Druid was opensource'ny and according to reviews rather smart, but very crude. Vertica was suitable in all respects and was much steeper than the druid in terms of functionality, but the cost of the base on our data volumes was very heavy. About Kudu + Impala found very little information, it’s scary to use a project with such a quantity of documentation in production.

Another limiting factor is time. We could not afford to develop a new system for several years: we would not have waited for the existing Top 100 users. It was necessary to act quickly.

Taking into account all the introductory, decided to restart the service in two stages. First, we implement the functionality of the old reports on the batch architecture, try to avoid the degradation of the functionality to the maximum and add some new features that are critical for internal customers. At the same time, we are actively looking for solutions that will allow to calculate data and display it in the interface in near real time.

New architecture or "this is a turn!"

As time went on, the restart date was approaching, Druid and Kudu slowly acquired documentation, Vertica was not going to get cheaper. We practically decided to make a monster from the combination of Druid and batch calculation, when EXTREMELY Yandex was laid out in the opensource clickhouse.

Naturally, we paid attention to a new opportunity - at first glance it perfectly solved our task. Having carefully studied the documentation, talked with acquaintances from Yandex and conducted load tests, we came to the conclusion that we will consider Clickhouse as the main option for the second stage of updating the Top-100.
As a result, we got the following architecture:



In order.

Nginx - accepts events from visitors to web pages transmitted by the counter, writes them into the event queue.

Kafka is a very fast queue of events, with replication, which can work with several clients at once.

Spark-streaming - performs stream data processing, python-implementation.

Aerospike - Aerospike was chosen as the storage of the sessions because there is a lot of data (on average, the mark is kept at 250-300GB of stored sessions), while Aerospike has a fairly good ratio of the cost of iron to the volume of stored data.

Why Aerospike, because Spark has a checkpoint (built-in storage option for object states)? The fact is that the documentation for checkpoints in Spark is quite raw and uninformative. For example, it is not completely clear how to monitor the expiration of a session’s lifetime, as well as the amount of memory used and the disk for storing checkpoints. Aerospike can automatically delete expired sessions from the box and is relatively easy to monitor and scale.

ClickHouse is a column database and a report building mechanism in one.

A little more about the Spark + Aerospike + Clickhouse combination so that it doesn’t work out like in the old picture.

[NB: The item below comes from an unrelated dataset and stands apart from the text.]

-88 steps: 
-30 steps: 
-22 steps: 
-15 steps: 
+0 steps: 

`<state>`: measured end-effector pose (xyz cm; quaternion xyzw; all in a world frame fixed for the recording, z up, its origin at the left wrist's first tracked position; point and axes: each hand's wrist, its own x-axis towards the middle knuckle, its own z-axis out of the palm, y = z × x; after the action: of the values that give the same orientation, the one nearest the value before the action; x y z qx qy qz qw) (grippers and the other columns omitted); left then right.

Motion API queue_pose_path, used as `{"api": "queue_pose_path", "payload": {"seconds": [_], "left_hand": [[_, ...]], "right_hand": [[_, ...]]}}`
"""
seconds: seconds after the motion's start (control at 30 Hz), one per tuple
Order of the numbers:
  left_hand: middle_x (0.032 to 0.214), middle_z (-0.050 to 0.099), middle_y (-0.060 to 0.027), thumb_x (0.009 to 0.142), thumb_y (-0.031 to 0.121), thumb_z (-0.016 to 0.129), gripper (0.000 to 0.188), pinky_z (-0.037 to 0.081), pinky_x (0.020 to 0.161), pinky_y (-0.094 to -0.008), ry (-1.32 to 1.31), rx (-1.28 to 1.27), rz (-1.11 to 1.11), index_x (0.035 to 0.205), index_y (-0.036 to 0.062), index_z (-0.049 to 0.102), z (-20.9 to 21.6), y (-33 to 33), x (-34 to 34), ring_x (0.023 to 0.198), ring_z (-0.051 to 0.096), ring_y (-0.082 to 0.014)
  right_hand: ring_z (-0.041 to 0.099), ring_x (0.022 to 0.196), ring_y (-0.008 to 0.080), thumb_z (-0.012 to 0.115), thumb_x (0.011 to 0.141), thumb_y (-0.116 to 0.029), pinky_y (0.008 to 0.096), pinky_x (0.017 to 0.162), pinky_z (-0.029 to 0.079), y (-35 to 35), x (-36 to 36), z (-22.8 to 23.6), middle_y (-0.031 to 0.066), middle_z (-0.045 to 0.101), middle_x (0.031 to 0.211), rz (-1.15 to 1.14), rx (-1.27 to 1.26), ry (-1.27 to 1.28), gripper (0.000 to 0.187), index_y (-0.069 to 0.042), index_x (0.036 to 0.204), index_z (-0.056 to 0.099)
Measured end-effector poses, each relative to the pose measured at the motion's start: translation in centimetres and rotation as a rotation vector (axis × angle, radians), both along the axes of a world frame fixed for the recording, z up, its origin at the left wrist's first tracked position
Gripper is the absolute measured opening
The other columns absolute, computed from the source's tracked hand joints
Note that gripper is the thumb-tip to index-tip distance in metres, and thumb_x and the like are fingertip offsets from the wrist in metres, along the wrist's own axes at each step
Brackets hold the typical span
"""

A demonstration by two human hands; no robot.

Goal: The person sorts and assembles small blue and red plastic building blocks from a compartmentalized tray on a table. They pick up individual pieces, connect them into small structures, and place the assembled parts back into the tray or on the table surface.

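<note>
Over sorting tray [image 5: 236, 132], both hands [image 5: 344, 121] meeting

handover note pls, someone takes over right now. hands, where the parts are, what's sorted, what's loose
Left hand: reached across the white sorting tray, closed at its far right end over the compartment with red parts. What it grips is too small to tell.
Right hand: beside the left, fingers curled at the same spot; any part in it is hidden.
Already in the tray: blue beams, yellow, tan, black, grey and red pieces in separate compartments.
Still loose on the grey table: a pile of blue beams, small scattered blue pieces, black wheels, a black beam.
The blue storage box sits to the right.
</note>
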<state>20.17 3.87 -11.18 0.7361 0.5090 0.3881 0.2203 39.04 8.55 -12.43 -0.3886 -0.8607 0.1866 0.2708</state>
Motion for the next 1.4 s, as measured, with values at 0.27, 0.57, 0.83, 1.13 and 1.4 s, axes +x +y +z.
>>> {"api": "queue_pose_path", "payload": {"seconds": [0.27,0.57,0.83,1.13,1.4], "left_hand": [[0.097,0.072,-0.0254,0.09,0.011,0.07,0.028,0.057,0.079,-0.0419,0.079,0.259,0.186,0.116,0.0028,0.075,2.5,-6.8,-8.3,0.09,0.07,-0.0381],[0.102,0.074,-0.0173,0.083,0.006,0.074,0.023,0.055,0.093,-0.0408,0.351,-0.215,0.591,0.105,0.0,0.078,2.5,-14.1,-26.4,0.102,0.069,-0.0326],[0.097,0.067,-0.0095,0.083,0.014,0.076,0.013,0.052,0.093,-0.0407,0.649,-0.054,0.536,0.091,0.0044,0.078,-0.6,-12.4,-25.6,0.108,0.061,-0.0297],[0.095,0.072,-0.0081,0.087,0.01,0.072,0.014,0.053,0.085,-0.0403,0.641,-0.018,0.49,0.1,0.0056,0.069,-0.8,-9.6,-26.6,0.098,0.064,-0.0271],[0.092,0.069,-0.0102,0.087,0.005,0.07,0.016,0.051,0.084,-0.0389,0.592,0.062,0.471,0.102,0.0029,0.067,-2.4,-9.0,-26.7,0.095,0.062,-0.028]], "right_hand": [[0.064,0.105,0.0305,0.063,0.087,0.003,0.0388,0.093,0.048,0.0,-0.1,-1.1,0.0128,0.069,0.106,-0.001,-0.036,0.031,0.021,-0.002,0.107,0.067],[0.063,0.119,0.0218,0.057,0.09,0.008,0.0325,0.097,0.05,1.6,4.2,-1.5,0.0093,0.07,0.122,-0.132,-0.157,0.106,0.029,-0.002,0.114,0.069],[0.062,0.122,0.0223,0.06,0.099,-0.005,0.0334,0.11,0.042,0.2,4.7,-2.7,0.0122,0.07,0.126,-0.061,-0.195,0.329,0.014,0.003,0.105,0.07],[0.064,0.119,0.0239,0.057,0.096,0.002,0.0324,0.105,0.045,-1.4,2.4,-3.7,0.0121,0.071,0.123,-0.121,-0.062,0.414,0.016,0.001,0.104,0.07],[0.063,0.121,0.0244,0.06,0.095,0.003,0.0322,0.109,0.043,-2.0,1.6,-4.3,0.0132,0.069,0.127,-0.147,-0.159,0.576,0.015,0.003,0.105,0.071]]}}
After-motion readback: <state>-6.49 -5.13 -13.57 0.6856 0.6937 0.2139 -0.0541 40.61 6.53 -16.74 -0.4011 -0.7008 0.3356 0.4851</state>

Events from visitors are read by Spark from Kafka, micro-batch includes 5 minutes of data. Data is grouped by project and unique visitors (cookies) within projects. For each visitor, it is checked whether there is an active session within the framework of this project and, if so, from this session, data are taken for splicing with new data. Sessions and session data are stored in Aerospike with some lifetime. After pasting the sessions, we need to save them in Clickhouse. In this, the CollapsingMergeTree engine is perfect for us: when new data comes to us, we make two entries in Clickhouse - the old one, if it exists, with the (-) sign and the new one (()).

With visitors figured out, now more about the session. For the first event encountered from the visitor, we generate the session_id, save this id and the time of the last event in the Aerospike. All further events within this session are assigned this id. If the time interval between the last session event from Aerospike and the new event is more than 30 minutes, we consider this event the beginning of a new session, and everything starts anew.
This architecture solves all the problems described at the beginning of the article, it scales quite easily and is tested.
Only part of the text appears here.